A Jan. 5 Metro article about what local officials would do with campaign contributions from disgraced lobbyist Jack Abramoff misspelled the name of the press secretary for Sen. George Allen (R-Va.). His name is David Snepp.
Ehrlich, Other Local Officials to Return Abramoff Funds
Thursday, January 5, 2006
Maryland Gov. Robert L. Ehrlich Jr. announced yesterday that he will return $16,000 in campaign contributions he received from disgraced Washington lobbyist Jack Abramoff.
"I'm going to give it to the Helping Up Mission in Baltimore," the Republican governor told reporters at a news event early yesterday.
Later in the day, the Ehrlich campaign's political director, Bo Harmon, said the governor learned that under state law he could not legally donate the money to a charity, so the checks "were returned today to Mr. and Mrs. Abramoff in accordance with campaign finance law."
Ehrlich was one of dozens to announce yesterday that he would be returning contributions from the lobbyist. Abramoff pleaded guilty to three criminal counts Tuesday and two more yesterday as part of a major federal corruption investigation. He and his associates gave widely to politicians on Capitol Hill, most prolifically to Republicans.
Other local officials who renounced their Abramoff ties include Rep. Thomas M. Davis III and Rep. Eric I. Cantor, Virginia Republicans who said they would send his contributions to charities. The Maryland Republican Party released a statement saying it would return the $4,020 it received from Abramoff and his wife.
The GOP statement called on Maryland Sens. Barbara A. Mikulski and Paul S. Sarbanes and Rep. Steny H. Hoyer, all Democrats, to return donations they received from Abramoff associates and Indian tribes that were his clients. None received direct contributions from the lobbyist.
Mikulski's office said she will donate all tribal money, about $5,000 according to federal election records, to the American Indian College Fund. David Ransom, a spokesman for Hoyer, said the congressman has no plans to return several thousands in tribal donations. Sarbanes aides did not reply to an e-mail seeking comment.

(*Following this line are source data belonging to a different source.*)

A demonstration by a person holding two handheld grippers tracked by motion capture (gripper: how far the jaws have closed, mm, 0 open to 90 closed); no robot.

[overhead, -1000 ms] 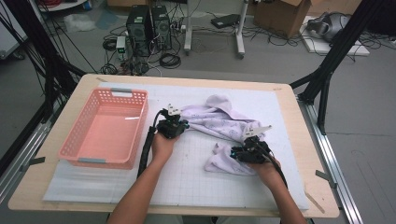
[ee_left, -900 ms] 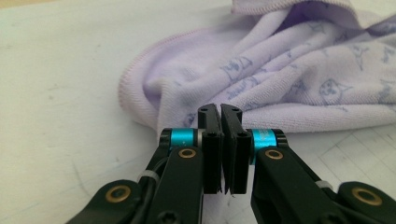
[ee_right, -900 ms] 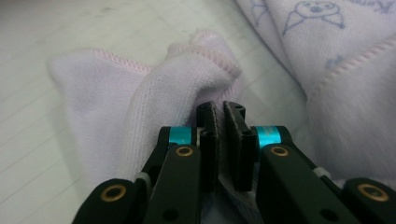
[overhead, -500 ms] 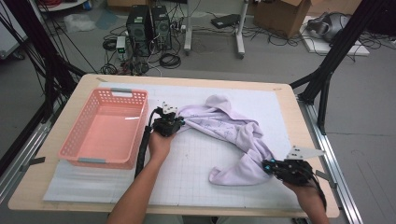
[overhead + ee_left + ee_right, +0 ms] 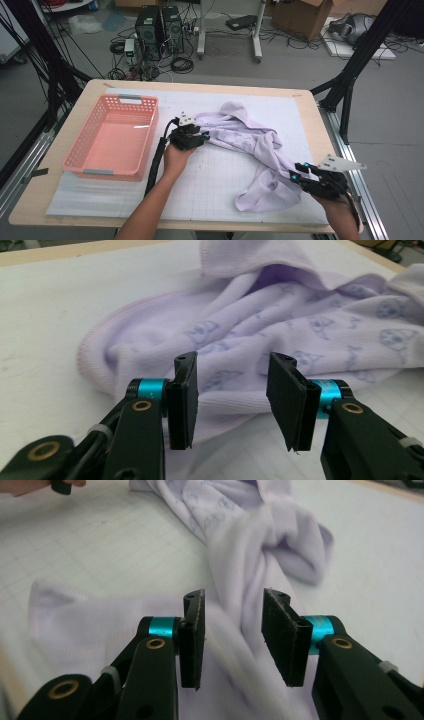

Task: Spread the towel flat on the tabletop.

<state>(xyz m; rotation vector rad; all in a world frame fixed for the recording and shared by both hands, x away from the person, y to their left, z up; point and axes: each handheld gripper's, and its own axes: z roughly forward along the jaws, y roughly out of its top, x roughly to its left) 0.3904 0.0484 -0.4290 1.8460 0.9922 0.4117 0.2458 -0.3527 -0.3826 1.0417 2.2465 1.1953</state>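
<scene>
A lilac printed garment (image 5: 250, 142) lies stretched across the white mat (image 5: 210, 190) from the middle to the lower right. My left gripper (image 5: 201, 135) is at the garment's left end. Its jaws have just been opening and stand open (image 5: 232, 360), with a ribbed edge of the garment (image 5: 300, 325) lying between and behind the pads, not pressed. My right gripper (image 5: 296, 174) is at the garment's lower right end. Its jaws have also just been opening and stand open (image 5: 232, 597), and the blurred cloth (image 5: 235, 510) hangs loose between them.
A pink plastic basket (image 5: 130, 98) stands on the left of the table, just beside my left hand. The table's right edge (image 5: 330, 150) runs close to my right gripper. Black frame legs, computers and cables are on the floor beyond.
My right hand has moved from the table's middle to the lower right, drawing the garment's end out with it. Both pairs of jaws, earlier closed on the cloth, now stand apart.
</scene>
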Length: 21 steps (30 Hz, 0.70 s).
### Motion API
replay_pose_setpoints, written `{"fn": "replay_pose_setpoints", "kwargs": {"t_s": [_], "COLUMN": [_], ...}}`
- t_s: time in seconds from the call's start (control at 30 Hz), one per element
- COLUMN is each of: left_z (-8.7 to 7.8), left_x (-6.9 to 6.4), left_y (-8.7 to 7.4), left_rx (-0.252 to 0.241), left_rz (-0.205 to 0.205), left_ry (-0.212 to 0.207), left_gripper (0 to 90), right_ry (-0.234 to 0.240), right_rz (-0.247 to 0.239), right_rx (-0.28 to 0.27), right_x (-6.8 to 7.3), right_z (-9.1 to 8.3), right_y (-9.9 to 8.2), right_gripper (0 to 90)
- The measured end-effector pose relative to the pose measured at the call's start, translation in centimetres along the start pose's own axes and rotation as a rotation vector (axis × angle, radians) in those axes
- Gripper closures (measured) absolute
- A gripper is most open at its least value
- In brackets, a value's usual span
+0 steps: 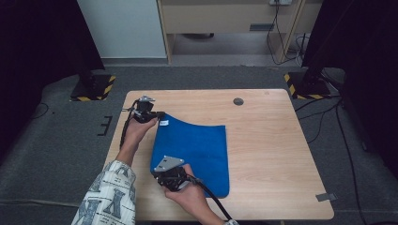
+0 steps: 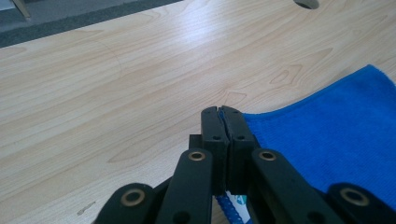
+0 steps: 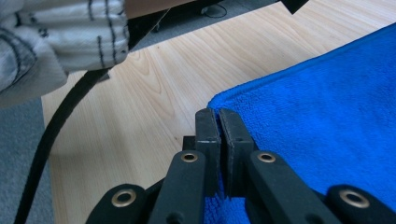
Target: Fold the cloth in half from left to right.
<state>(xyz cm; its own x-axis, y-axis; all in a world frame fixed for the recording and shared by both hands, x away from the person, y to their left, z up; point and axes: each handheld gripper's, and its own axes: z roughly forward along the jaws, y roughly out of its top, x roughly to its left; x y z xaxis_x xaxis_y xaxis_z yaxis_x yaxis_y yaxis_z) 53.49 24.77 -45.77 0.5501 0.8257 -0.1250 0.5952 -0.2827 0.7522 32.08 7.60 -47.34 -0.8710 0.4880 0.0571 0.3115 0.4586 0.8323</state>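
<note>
A: From above, where is the blue cloth (image 1: 197, 152)?

B: It lies on the wooden table (image 1: 263, 140), toward its left half. The left gripper (image 1: 157, 115) pinches the far left corner and the right gripper (image 1: 162, 177) pinches the near left corner, so that left edge is lifted between them.

A: What do the gripper views add?

B: Along the left gripper (image 2: 223, 116), the jaws are pressed together with a thin blue edge of the cloth (image 2: 336, 135) caught between them, and a small white tag (image 2: 239, 199) peeks out below. Along the right gripper (image 3: 218, 117), the jaws are likewise clamped on a cloth (image 3: 327, 116) corner. A patterned sleeve (image 3: 51, 42) and a black cable (image 3: 56, 135) cross its left side.

A: Anything else around?

B: A dark round hole (image 1: 238, 101) near the table's far edge, a piece of tape (image 1: 325, 197) at the near right corner, and two stand bases with yellow-black stripes (image 1: 94, 88) on the grey floor. The table to the right of the cloth is bare wood.
</note>
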Motion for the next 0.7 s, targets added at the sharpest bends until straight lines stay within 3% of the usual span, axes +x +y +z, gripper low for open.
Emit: {"fn": "replay_pose_setpoints", "kwargs": {"t_s": [0.2,0.43,0.7], "left_z": [0.4,2.6,5.6], "left_x": [-1.0,-3.7,-6.4], "left_y": [0.4,1.0,1.4], "left_rx": [-0.006,0.009,0.039], "left_rz": [-0.007,0.006,0.007], "left_ry": [-0.014,-0.027,-0.038], "left_gripper": [88.4,88.4,88.3], "right_ry": [-0.003,-0.010,-0.015], "right_rz": [0.019,0.042,0.063], "right_rx": [-0.009,0.003,0.021], "right_x": [-0.8,-2.1,-3.3], "right_z": [-1.0,-3.5,-5.1], "right_y": [-0.3,-2.4,-4.8], "right_gripper": [87.2,87.2,87.1]}}
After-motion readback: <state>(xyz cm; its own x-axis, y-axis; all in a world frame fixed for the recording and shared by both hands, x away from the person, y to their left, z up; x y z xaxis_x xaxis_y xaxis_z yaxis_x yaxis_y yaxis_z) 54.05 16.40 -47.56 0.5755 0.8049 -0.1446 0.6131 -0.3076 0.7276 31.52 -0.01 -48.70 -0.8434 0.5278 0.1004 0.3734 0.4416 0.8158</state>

He received a single $250 contribution from an Abramoff associate in his last campaign.
David Sneep, a spokesman for Sen. George Allen (R-Va.), said the senator does not plan to return $2,000 he accepted from the Saginaw Chippewa tribe in 2004.

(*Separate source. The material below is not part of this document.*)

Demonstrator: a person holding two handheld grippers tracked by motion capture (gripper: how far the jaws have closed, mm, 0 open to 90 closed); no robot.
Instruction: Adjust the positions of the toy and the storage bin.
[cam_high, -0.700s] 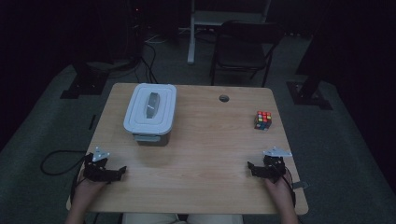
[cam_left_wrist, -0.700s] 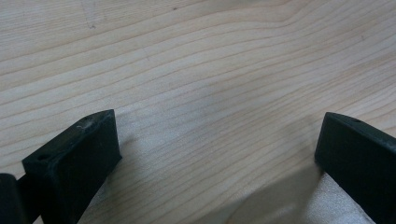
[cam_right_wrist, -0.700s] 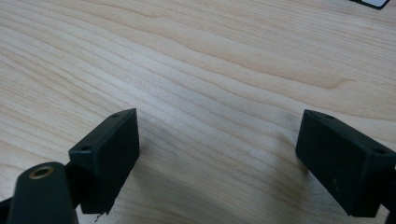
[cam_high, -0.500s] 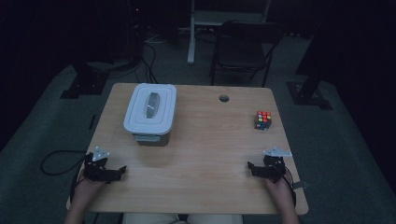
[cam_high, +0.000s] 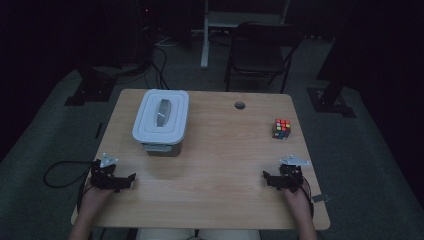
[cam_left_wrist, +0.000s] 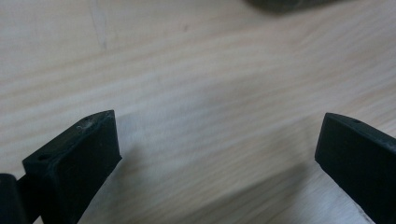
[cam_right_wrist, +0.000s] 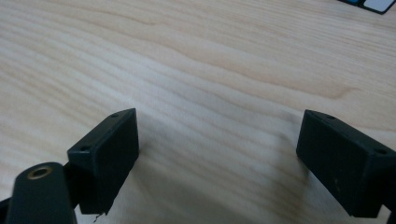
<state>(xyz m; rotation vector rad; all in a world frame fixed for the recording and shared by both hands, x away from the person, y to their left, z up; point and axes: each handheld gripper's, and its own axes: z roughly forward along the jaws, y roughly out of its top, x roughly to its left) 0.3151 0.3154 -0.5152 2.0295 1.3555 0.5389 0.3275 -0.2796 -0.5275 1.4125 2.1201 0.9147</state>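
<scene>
High view: work not begun, both grippers idle at the near table (cam_high: 215, 150) edge.
Left gripper (cam_high: 131, 180) and right gripper (cam_high: 266, 178) jaws stand apart, empty; lidded container (cam_high: 161, 121) and puzzle cube (cam_high: 281, 128) well beyond the fingers, untouched.

We read this as a dim lab or studio set up for recording, not a home. Our landmark is the wooden table (cam_high: 215, 165), which has a cable hole (cam_high: 240, 105) near its far edge. Beyond the table stands a black folding chair (cam_high: 260, 52) on grey carpet (cam_high: 350, 150). Left of the table, black stand feet (cam_high: 87, 92) and loose cables (cam_high: 160, 75) lie on that carpet; another stand base (cam_high: 327, 97) sits to its right.
</scene>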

"To do so would suggest that the tribe has done something wrong, and they haven't," Sneep said.
For Ehrlich, the unfolding drama in Washington comes as he is rolling out his agenda for the legislative session that gets underway next week. Appearing at an event on initiatives for the disabled yesterday afternoon, he was asked to detail his dealings with Abramoff.
Senate President Thomas V. Mike Miller Jr. (D-Calvert) said this was inevitable.

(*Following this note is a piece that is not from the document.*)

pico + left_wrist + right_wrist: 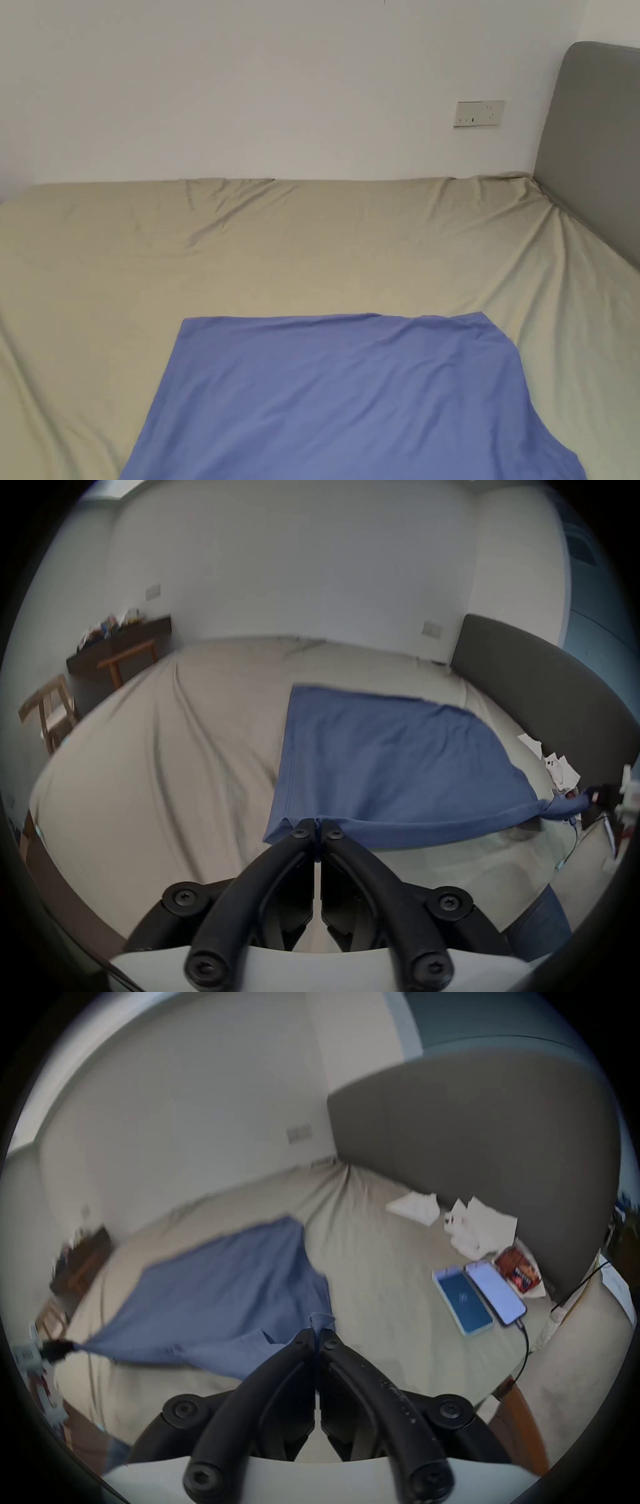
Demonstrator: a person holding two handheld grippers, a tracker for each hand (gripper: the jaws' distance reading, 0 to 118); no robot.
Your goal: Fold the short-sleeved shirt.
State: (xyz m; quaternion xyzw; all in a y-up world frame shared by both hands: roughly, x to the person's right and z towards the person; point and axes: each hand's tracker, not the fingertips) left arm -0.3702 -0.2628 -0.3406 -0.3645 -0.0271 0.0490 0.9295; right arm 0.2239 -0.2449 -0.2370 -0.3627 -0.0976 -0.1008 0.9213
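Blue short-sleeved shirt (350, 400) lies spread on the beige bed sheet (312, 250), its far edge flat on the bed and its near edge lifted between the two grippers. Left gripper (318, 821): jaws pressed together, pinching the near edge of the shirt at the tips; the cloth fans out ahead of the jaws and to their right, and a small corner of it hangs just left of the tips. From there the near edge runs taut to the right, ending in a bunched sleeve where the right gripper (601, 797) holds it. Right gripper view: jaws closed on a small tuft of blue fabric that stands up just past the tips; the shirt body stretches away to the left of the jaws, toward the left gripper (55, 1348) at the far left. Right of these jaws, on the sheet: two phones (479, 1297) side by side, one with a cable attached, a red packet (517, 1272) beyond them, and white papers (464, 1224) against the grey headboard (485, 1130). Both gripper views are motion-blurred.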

"What's happening on Capitol Hill is affecting him," Miller said. "He was part of that crew. Trained under Newt Gingrich. Brought these same partisans to be part of his administration."
Specifically, Miller referred to a top Ehrlich aide who figures into the scandal and who was said to have been cooperating with federal investigators. Charging documents released Tuesday prominently mention the company chartered by Ehrlich's deputy chief of staff, Edward B. Miller.
For several months in 2003, Edward Miller was the registered agent for GrassRoots Interactive in Silver Spring before turning it over to a lobbying associate of Abramoff's. The documents say Abramoff established the company and then encouraged clients to use its public relations and other services. Abramoff would then cause the company to "charge prices that incorporated huge profit margins for the purpose of generating funds and concealing kickbacks" to Abramoff, the documents show.
Edward Miller's attorney has said previously that his client did nothing illegal. Miller did not return a call to his office yesterday.
Ehrlich backed his aide yesterday, telling the Associated Press: "Ed Miller is a tremendous young man. He is [deputy] chief of staff and will remain chief of staff."
Staff writer Lisa Rein contributed to this report.